Jewish sexual mores were originally developed to encourage men to take responsibility for the survival of women and children. In the early Jewish culture, beginning around 500 B.C., marriage was not a legal entity but the couple was recognized as married within their community. The purpose of this marriage was reproduction. If a child was not produced, the marriage was dissolved. If an older brother died without producing sons, his younger brother was required to marry the widow. Roman marriage ceremonies were acts of initiation with sexual activity beginning when a girl was twelve and a boy fourteen. Romans viewed sex as a natural force that should be unrestrained. In most ancient cultures, fidelity was not expected of men or women.
Strict Christian sexual codes were not defined until four centuries after the death of Christ. Saint Augustine had a majorinfluence on the sexual attitudes of his followers. He began to advocate chastity in about A.D. 400, after his conversion to Christianity. Prior to his conversion, he had loved his mistress with whom he had a son. His mother forbade their marriage. His writings show that before his Christian conversion, he had prayed to God, saying, "Give me chastity and continency but do not give it yet."
Saint Augustine claimed that celibacy was the greatest good, and intercourse between husband and wife should be exclusively for procreation. Saint Augustine's beliefs mark the origin of sex being considered a sin within Christian doctrine. Christian leaders began to dictate very limited parameters for sexual behavior. The concepts of adultery and the desirability of celibacy did not become part of the Christian code until the eleventh century. It was during this time that marriage became sacred and divorce forbidden.
A few feudal European societies allowed the lord jus primary noctis, or "the right of the first night," portrayed in the movie Braveheart. This ruling gave a lord the right to have sex with the bride of his subject on their wedding night, if he so desired.

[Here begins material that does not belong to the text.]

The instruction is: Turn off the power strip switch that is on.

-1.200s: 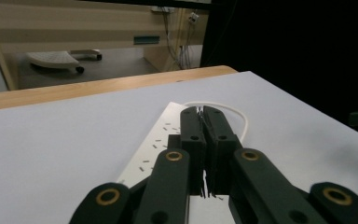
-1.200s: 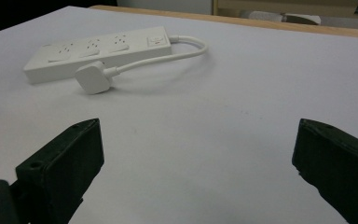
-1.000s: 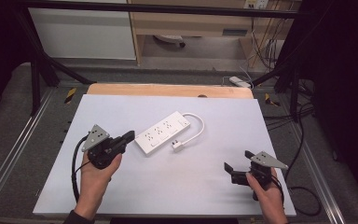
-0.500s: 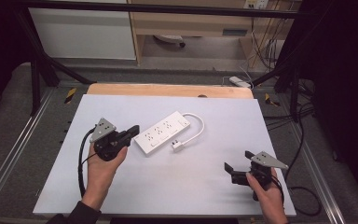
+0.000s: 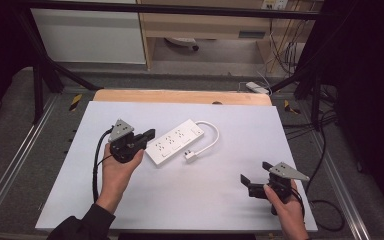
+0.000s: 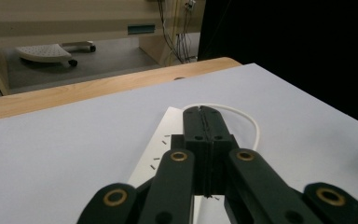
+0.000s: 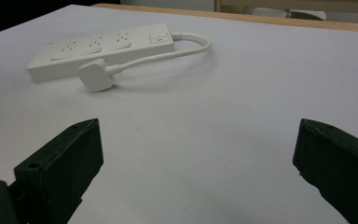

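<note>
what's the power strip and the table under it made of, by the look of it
Power strip: probably moulded white plastic, smooth with a slight sheen; its cord looks like white rubbery sheathing. Table: a tan wooden edge shows at the back, likely wood or laminate, under a matte pale sheet, perhaps paper or plastic.

The high view is looking down and forward over the table (image 5: 180, 200). The left gripper (image 5: 147, 136) camera is sitting close behind its jaws, facing the strip (image 6: 168, 135) just ahead. The right gripper (image 5: 252, 176) camera is looking low across the table at the same strip (image 7: 98, 49), well ahead.
</note>
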`<act>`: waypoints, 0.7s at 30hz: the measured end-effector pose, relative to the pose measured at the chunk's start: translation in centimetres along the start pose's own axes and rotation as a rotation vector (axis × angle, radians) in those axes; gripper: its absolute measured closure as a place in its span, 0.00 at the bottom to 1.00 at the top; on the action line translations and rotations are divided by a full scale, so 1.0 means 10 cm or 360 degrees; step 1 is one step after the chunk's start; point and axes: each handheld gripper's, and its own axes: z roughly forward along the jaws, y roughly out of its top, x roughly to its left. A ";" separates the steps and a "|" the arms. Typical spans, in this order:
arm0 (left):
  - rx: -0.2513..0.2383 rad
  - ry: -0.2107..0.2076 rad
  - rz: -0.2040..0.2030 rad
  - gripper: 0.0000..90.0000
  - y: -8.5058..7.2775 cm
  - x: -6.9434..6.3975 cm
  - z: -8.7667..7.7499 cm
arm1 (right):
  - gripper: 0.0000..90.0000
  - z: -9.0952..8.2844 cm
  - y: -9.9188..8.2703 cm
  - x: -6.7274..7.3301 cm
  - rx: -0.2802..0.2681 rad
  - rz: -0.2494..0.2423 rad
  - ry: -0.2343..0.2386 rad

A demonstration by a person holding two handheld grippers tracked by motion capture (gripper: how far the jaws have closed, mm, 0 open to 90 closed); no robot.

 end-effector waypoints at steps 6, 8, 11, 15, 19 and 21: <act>0.0027 0.0006 0.0004 1.00 0.00 0.02 0.09 | 0.02 0.00 0.00 0.00 -0.0005 0.0004 0.0005; 0.0038 0.0007 0.0007 1.00 -0.01 0.01 0.12 | 0.02 0.00 0.00 0.00 -0.0002 0.0004 0.0008; 0.0059 0.0004 0.0013 1.00 -0.02 0.01 0.16 | 0.02 0.00 0.00 -0.01 0.0002 0.0005 0.0010; 0.0083 0.0004 0.0021 1.00 -0.04 0.00 0.22 | 0.02 0.01 0.00 -0.01 0.0007 0.0012 0.0010; 0.0110 0.0004 0.0034 1.00 -0.05 -0.01 0.26 | 0.02 0.01 -0.01 -0.01 0.0008 0.0010 0.0012; 0.0121 0.0006 0.0037 1.00 -0.06 -0.01 0.27 | 0.02 0.01 -0.01 -0.01 0.0009 0.0013 0.0014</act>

During the sixth century A.D., the Arab prophet Mohammed celebrated and encouraged sex with spouses. Mohammed raised the status of women by requiring marriage between couples rather than allowing men to own their women. He rejected the idea of affairs and wanted his followers to channel their sexual drives within marriage. Men were encouraged to have as many as four wives at a time. The husband was to circulate among them on consecutive nights and he was to provide for them equally. Divorce, Talaqus-Sunna, was easy, originating in pre-Islamic times. Announcing "I divorce thee; I divorce thee; I divorce thee," then abstaining from sex for three months ended the marriage.

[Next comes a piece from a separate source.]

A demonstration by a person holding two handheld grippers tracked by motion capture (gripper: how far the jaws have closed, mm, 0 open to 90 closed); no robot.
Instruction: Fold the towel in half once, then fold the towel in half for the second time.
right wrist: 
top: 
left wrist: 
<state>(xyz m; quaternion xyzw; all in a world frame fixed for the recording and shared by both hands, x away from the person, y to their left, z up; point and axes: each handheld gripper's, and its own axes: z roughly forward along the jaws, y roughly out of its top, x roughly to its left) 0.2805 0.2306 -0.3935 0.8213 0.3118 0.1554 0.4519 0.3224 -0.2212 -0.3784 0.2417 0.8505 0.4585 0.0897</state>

Traditional Chinese and Japanese men had multiple wives or concubines, while women were expected to remain faithful to their husbands to protect the family lineage.

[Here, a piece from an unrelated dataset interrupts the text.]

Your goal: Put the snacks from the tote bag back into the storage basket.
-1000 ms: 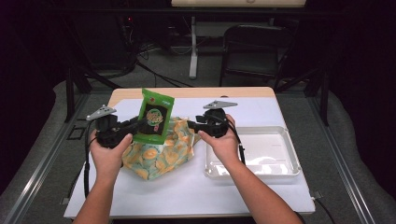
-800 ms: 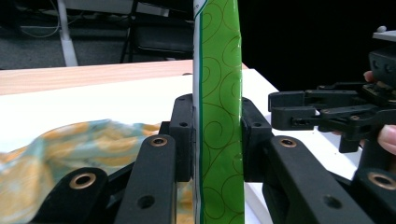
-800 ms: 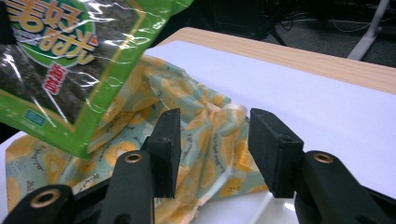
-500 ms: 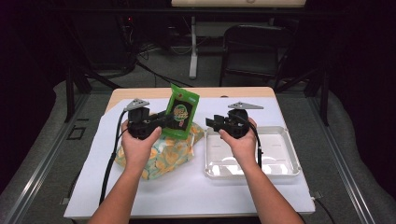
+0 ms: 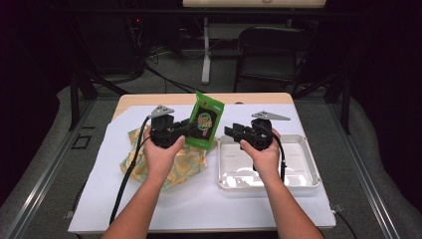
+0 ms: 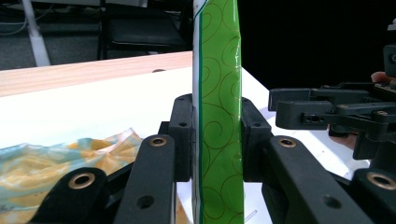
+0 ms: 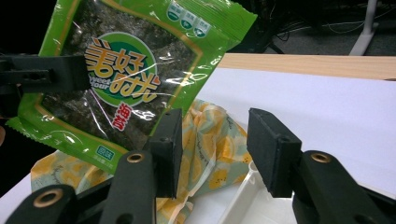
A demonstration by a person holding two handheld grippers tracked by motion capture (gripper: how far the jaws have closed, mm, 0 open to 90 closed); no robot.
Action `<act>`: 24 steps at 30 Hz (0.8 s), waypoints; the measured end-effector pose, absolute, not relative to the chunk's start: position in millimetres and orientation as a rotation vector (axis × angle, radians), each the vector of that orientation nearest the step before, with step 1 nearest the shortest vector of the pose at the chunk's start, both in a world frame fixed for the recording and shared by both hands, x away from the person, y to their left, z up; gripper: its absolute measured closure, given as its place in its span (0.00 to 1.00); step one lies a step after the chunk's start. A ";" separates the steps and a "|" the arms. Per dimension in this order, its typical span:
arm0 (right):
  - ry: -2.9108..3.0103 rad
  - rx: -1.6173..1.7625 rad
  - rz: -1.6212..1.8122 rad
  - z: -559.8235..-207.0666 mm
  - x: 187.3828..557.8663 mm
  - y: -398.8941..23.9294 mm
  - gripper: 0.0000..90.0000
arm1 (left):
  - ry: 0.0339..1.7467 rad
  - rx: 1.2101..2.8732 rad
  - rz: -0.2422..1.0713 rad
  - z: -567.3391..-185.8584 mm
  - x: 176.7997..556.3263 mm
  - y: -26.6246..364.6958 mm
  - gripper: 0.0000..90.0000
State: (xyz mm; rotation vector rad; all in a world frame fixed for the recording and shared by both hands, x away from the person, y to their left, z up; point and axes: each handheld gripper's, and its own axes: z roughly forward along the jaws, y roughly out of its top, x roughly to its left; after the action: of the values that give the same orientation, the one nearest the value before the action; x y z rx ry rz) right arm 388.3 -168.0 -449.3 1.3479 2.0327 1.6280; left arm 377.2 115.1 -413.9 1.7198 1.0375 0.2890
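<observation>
- Two grippers above the table (image 5: 149, 209).
- Left gripper (image 5: 188, 130): jaws pinch the green snack packet (image 5: 205, 121), held upright above the yellow patterned bag (image 5: 181, 167).
- Right gripper (image 5: 233, 133): jaws spread, empty, over the white tray (image 5: 303, 174).

Left tool (image 5: 191, 130) clamped, right tool (image 5: 230, 132) agape, both level, tips facing inward.

Dim room with black surroundings, grey carpeted floor (image 5: 59, 149), wooden-edged table (image 5: 249, 98) under a white cover, dark chair (image 5: 268, 55) behind it, white desk leg (image 5: 205, 50) and tangled cables (image 5: 149, 55) beyond, black metal frame struts (image 5: 82, 84) at the sides.
</observation>
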 end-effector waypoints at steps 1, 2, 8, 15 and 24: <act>2.033 1.348 1.628 -449.3 388.3 -168.0 0.62 | 1.038 1.718 0.287 -414.5 377.3 114.1 0.80; 2.026 1.355 1.630 -449.7 388.0 -168.5 0.62 | 1.040 1.717 0.281 -415.4 377.2 112.1 0.80; 2.040 1.404 1.637 -456.9 390.2 -173.0 0.63 | 1.007 1.741 0.283 -420.5 373.8 103.2 0.80; 2.080 1.428 1.705 -461.9 391.9 -168.6 0.62 | 0.984 1.758 0.273 -426.1 369.9 93.6 0.80; 2.106 1.481 1.789 -469.6 397.2 -168.5 0.61 | 0.974 1.744 0.242 -429.4 371.2 87.6 0.80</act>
State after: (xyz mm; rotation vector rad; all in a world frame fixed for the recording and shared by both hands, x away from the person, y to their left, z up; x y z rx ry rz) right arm 397.2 -168.5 -469.6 1.4812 2.1057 1.7893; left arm 371.2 87.6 -429.4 1.7444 0.9745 0.2419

Eskimo peoples considered sex to be an extension of friendship. Sexual relations with a wife were a gift from one man to another but only if the wife was willing. Reciprocity was expected.
Helen Fisher, Ph.D., surveyed sixty-two cultures to identify their beliefs about love. She provides both a historical and current perspective in her book Anatomy of Love. Dr. Fisher cites examples of infidelity in cultures along the Xingu River in Brazil, where it is openly discussed and celebrated, and in communities along the Adriatic Coast in Italy, where nearly every man has a lover but secrecy is the rule.
Several religious groups in America experimented with dictating the sexual behavior of their members. One of the most sexually restrictive groups was the Shakers, who demanded celibacy of their members. The Oneida Colony, on the other hand, was one of the most permissive, and advocated "free love," or sex for pleasure, by appointment with mutual consent. During the nineteenth century, many Mormon men were allowed more than one wife and were expected to be sexually faithful to their wives.
No religious system in the world has succeeded in harnessing human sexual drives and eliminating infidelity.
"The man or woman who commits adultery should be given 100 strokes of the whip. The whipping must be witnessed by a group of believers or on television."
--Libyan leader Moammar Kaddhafi,
Cairo, Egypt, April 3, 1995
The Puritans of the sixteenth and seventeenth centuries are often wrongly accused of sexual oppression. In fact, their sexual restrictions were very relaxed, and their members were not driven out of society because of their sexual behavior. Nathaniel Hawthorne's classic novel The Scarlet Letter is simply a work of fiction.
Recent studies show that women in all cultures chose to have multiple sexual partners when given the opportunity, suggesting that the lineage concerns of men were well-founded.
Every culture and each religion has its own history, values and traditions, and throughout history and without geographical boundaries, married people have had extramarital affairs.